Based on the nature of the transmitted signals, automatic control (or regulation) systems are divided into:

  • continuous systems (continuous systems);
  • relay systems (relay action systems);
  • discrete action systems (pulse and digital).

A continuous system is such an automatic control system, in each of the links of which a continuous change in the input signal over time corresponds to a continuous change in the output signal, and the law of change in the output signal can be arbitrary. For the ACS to be continuous, it is necessary that the static characteristics of all links be continuous.

Rice.
1.4.3 — Example of a continuous system A relay operating system is an automatic control system in which at least in one link, with a continuous change in the input value, the output value at some moments of the control process changes “jump” depending on the value of the input signal. The static characteristic of such a link has points of break or break with a break.

Rice.
1.4.4 — Examples of relay static characteristics A discrete action system is a system in which at least in one link, with a continuous change in the input value, the output value has the form of individual pulses appearing after a certain period of time.

The link that converts a continuous signal into a discrete signal is called a pulse link. A similar type of transmitted signals occurs in an automatic control system with a computer or controller.

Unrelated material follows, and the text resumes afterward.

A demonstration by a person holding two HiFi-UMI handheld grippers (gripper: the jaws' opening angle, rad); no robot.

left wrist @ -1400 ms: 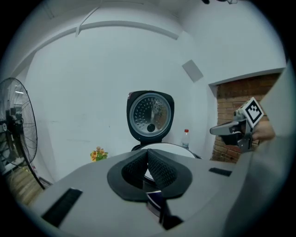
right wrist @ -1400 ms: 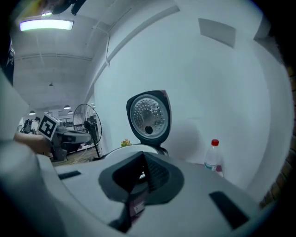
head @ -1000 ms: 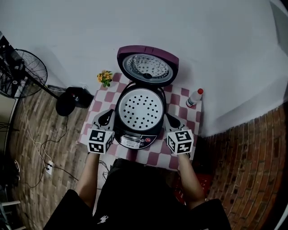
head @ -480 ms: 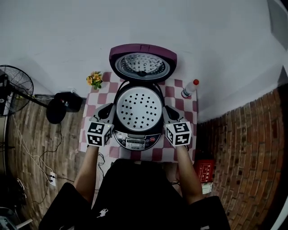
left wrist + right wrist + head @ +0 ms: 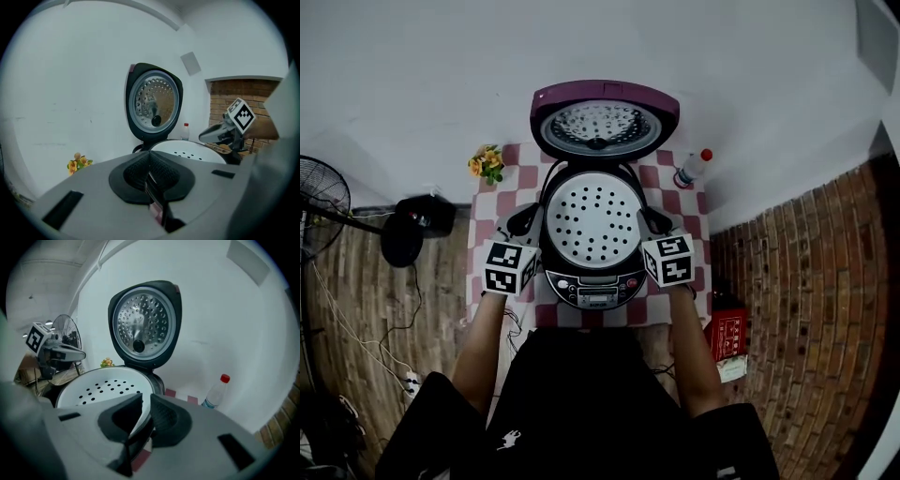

The most commonly implemented methods (algorithms) for converting a continuous input signal into a pulsed output signal are:

  • pulse amplitude modulation (PAM);
  • Pulse width modulation (PWM).

In Fig. Figure 1.4.5 presents a graphical illustration of the pulse amplitude modulation (PAM) algorithm. At the top of Fig. the time dependence x(t)

— signal at the input to the pulse link.
The output signal of the pulse block (link) y(t)
is a sequence of rectangular pulses appearing with a constant quantization period Δt (see the bottom of the figure). The duration of the pulses is the same and equal to Δ. The pulse amplitude at the output of the block is proportional to the corresponding value of the continuous signal x(t) at the input of this block.


Rice.
1.4.5 — Implementation of pulse amplitude modulation This method of pulse modulation was very common in the electronic measuring equipment of control and protection systems (CPS) of nuclear power plants (NPP) in the 70s...80s of the last century.

In Fig. Figure 1.4.6 shows a graphical illustration of the pulse width modulation (PWM) algorithm. At the top of Fig. 1.14 shows the time dependence x(t)

– signal at the input to the pulse link.
The output signal of the pulse block (link) y(t)
is a sequence of rectangular pulses appearing with a constant quantization period
Δt
(see the bottom of Fig. 1.14).
The amplitude of all pulses is the same. The pulse duration Δt
at the output of the block is proportional to the corresponding value of the continuous signal
x(t)
at the input of the pulse block.


Rice.
1.4.6 — Implementation of pulse-width modulation This method of pulse modulation is currently the most common in electronic measuring equipment of control and protection systems (CPS) of nuclear power plants (NPP) and ACS of other technical systems.

Concluding this subsection, it should be noted that if the characteristic time constants in other parts of the automatic control system (SAR) are significantly greater than Δt (by orders of magnitude), then the pulse system can be considered a continuous automatic control system (when using both AIM and PWM).